The Aleutian Islands were very valuable to both sides because whoever occupied the islands controlled most of the Pacific transportation routes. In addition, the United States feared that if the Japanese had stayed on the islands they would have had an easier time launching aerial assaults against the west coast of the United States. The battle for control over the Aleutian Islands is often forgotten by historians because of the simultaneous campaign taking place at Guadalcanal in the Pacific. 

There seems to be a constant debate over the significance of the Aleutian Islands campaign amongst professional historians, some claiming it was a diversionary tactic used by the Japanese to draw U.S.troops out of Pearl Harbor, while others believing the Japanese were truly concerned with protecting the northern edge of their empire.

Regardless of the reasoning, the battle on the Aleutian Islands was hard on Allied troops and many lives were lost. Besides just the threat of war, soldiers had to deal to with a rocky and barren landscape covered by snow that made traveling difficult and supplies scarce.  The conflict on the Aleutian Islands lasted only a year, but soldiers were stationed there for the entirety of World War II.

Gibson and Alaska

Gibson spent the majority of World War II on the islands as a chaplain for the troops.

Many of the pictures he took while in the Aleutian Islands show only snow covered mountains surrounded by rocky terrain. Often times Gibson and the other chaplains had to hold religious services outside on the snow and ice because the tents were not big enough to hold a large group at once. 

Imagine spending such a long period of time stationed on a small island that is covered in a dense fog for the majority of the time and has an average of 250 rainy days a year!

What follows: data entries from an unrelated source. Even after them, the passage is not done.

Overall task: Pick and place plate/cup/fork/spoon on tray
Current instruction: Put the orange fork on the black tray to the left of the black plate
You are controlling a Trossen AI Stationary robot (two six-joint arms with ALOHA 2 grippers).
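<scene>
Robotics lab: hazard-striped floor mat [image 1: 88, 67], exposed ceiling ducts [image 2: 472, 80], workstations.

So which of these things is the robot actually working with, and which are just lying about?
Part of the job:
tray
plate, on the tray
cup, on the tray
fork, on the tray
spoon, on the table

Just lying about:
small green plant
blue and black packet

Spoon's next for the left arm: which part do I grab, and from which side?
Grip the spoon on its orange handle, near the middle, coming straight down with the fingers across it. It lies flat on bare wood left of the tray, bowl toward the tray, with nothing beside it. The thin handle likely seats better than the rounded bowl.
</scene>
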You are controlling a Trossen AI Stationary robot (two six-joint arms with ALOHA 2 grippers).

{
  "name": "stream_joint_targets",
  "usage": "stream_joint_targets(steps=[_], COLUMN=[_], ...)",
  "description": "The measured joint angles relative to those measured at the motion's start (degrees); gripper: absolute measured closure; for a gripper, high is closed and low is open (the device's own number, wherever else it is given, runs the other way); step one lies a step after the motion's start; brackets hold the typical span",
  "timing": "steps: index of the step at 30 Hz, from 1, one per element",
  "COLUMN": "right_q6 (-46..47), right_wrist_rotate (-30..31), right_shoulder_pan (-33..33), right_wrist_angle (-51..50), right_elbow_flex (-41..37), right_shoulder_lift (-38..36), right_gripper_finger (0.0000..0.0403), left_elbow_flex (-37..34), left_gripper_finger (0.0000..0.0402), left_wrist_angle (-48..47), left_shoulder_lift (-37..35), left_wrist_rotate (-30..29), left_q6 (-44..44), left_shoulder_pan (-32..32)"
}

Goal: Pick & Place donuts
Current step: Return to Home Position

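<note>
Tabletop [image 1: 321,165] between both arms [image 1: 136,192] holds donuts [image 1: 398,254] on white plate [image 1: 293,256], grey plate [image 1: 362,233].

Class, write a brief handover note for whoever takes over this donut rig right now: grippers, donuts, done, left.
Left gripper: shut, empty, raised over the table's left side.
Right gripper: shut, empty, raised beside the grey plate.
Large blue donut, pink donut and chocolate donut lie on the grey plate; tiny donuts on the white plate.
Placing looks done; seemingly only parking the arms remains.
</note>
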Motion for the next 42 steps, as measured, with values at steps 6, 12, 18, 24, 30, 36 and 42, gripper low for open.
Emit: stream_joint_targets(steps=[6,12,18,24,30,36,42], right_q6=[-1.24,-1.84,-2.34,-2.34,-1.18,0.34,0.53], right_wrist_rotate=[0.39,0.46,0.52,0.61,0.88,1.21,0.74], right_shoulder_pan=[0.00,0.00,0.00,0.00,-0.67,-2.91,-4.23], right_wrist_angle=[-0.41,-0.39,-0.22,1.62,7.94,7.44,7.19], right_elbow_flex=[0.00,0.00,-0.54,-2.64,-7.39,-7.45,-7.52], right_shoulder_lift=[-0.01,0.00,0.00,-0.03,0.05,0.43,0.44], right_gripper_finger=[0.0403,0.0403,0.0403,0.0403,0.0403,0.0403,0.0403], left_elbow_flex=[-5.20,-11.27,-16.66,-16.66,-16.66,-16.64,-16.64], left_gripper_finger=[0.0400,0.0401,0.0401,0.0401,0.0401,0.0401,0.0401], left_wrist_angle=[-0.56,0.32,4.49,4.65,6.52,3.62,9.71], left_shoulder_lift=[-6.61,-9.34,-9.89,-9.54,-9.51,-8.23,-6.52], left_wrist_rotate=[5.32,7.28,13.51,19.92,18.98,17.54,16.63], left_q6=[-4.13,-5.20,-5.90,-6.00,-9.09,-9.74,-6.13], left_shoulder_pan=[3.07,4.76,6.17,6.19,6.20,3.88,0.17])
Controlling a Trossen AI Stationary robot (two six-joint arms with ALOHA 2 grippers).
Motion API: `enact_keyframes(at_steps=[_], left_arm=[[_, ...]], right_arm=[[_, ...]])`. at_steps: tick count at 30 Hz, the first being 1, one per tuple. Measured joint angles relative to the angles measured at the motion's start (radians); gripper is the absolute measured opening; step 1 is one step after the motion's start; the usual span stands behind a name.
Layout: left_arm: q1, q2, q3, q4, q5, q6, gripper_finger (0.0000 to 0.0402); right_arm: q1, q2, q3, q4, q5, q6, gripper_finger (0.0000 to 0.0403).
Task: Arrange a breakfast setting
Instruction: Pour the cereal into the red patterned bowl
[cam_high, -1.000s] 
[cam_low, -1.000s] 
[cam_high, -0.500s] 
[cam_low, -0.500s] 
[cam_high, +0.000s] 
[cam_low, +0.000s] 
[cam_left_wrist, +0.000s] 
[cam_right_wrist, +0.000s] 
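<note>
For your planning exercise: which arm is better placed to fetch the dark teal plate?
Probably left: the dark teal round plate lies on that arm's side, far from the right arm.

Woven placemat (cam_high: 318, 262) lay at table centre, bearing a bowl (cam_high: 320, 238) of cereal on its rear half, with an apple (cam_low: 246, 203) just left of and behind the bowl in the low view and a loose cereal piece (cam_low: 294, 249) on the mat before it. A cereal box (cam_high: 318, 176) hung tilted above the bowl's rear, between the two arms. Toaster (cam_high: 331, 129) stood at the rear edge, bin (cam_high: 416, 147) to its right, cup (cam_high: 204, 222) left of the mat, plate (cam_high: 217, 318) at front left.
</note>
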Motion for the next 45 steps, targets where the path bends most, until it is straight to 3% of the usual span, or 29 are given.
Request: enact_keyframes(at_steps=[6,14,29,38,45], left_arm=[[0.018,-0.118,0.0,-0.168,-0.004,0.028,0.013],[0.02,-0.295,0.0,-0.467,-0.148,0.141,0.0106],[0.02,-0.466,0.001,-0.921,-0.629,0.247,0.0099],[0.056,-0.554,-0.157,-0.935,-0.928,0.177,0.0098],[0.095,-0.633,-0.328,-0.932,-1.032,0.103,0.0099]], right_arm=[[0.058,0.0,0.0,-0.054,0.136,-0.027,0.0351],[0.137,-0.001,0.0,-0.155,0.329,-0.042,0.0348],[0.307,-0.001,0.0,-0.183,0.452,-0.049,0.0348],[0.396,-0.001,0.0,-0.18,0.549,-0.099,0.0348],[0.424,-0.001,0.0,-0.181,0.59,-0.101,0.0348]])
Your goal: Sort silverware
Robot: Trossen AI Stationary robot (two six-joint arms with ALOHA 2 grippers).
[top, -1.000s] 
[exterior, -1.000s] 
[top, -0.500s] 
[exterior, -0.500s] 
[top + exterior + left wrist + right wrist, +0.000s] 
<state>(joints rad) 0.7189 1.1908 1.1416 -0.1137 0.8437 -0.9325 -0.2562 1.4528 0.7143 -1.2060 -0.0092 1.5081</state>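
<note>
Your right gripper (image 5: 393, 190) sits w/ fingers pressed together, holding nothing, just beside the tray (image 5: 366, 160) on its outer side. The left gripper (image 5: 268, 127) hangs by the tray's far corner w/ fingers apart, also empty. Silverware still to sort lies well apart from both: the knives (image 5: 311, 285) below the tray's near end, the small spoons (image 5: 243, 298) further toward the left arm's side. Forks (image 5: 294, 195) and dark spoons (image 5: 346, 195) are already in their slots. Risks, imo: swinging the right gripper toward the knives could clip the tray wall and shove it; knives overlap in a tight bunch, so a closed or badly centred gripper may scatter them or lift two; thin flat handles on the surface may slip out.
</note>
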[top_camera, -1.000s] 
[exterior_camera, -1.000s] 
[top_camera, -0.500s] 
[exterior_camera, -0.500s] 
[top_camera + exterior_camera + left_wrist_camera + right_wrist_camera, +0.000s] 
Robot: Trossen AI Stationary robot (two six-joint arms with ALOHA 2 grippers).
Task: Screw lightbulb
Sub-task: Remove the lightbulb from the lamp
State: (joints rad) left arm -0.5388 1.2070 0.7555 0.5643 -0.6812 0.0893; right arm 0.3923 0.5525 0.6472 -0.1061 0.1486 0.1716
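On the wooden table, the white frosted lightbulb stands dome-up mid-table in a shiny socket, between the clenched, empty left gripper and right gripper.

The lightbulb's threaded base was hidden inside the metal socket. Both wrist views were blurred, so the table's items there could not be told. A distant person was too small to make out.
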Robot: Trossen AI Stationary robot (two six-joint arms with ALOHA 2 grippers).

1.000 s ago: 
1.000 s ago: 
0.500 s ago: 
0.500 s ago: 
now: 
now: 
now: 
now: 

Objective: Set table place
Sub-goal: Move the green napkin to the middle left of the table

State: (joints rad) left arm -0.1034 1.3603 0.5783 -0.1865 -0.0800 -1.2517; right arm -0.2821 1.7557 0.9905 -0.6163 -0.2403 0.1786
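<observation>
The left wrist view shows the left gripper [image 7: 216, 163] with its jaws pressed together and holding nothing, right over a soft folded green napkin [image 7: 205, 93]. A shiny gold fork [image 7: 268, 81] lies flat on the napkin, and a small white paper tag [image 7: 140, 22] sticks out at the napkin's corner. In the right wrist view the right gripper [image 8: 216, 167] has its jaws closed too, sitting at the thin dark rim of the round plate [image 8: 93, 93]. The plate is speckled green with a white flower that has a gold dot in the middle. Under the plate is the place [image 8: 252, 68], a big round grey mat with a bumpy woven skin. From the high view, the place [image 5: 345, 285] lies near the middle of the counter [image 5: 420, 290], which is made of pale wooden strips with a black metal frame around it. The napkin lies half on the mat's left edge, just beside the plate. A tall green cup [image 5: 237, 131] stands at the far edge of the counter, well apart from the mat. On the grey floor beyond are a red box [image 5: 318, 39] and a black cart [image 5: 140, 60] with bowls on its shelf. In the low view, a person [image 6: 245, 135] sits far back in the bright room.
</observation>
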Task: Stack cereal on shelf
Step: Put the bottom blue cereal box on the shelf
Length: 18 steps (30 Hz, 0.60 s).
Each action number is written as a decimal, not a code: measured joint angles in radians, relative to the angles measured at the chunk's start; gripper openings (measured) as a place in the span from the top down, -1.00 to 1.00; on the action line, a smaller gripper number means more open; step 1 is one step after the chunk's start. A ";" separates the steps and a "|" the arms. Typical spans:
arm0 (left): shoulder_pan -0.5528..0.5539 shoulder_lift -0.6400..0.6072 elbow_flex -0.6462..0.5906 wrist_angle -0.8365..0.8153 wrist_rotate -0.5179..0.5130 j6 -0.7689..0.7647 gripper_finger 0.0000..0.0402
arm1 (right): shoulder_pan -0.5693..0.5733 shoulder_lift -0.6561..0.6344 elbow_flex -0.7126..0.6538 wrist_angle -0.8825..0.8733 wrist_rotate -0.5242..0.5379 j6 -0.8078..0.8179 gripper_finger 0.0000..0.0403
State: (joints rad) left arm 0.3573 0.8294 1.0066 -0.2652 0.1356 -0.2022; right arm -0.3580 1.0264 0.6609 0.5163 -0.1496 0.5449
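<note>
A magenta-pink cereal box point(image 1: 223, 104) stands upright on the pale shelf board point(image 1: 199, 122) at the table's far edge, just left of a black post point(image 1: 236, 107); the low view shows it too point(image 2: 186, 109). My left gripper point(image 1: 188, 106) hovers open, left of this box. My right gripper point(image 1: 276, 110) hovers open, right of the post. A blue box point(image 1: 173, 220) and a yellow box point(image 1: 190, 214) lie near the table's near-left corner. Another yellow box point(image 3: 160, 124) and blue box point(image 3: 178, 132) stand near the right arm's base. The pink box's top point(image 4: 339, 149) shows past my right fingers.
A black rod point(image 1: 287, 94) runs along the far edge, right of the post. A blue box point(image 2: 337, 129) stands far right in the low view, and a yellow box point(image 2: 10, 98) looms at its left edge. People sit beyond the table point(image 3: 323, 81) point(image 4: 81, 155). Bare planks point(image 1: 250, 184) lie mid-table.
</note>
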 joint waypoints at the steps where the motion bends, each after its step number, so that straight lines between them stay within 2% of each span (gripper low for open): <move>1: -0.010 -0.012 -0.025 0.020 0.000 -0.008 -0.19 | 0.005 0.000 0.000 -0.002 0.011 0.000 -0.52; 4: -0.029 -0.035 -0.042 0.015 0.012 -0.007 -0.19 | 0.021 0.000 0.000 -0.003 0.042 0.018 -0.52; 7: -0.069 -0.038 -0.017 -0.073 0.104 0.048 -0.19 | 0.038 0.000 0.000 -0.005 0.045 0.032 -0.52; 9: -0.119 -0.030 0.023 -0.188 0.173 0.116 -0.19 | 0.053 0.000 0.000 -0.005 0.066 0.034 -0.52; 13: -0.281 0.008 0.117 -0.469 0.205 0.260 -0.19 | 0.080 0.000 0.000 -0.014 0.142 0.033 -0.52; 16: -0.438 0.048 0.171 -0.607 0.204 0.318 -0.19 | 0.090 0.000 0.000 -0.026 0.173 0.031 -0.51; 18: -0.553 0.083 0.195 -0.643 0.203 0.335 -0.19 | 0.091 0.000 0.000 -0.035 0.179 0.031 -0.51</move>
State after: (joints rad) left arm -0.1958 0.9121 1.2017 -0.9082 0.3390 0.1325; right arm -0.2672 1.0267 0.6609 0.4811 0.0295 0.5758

How miserable!

Often times the Aleutian Islands campaign is forgotten in the midst of other more dramatic conflicts during World War II. Working on the Elmer Gibson Collection has helped me become more aware of the situation that many Allied troops found themselves in throughout World War II, even if they were not stationed in areas more commonly recognized as war zones during this time period.

Thanks to Rusty Edmister whose generosity is making this project possible.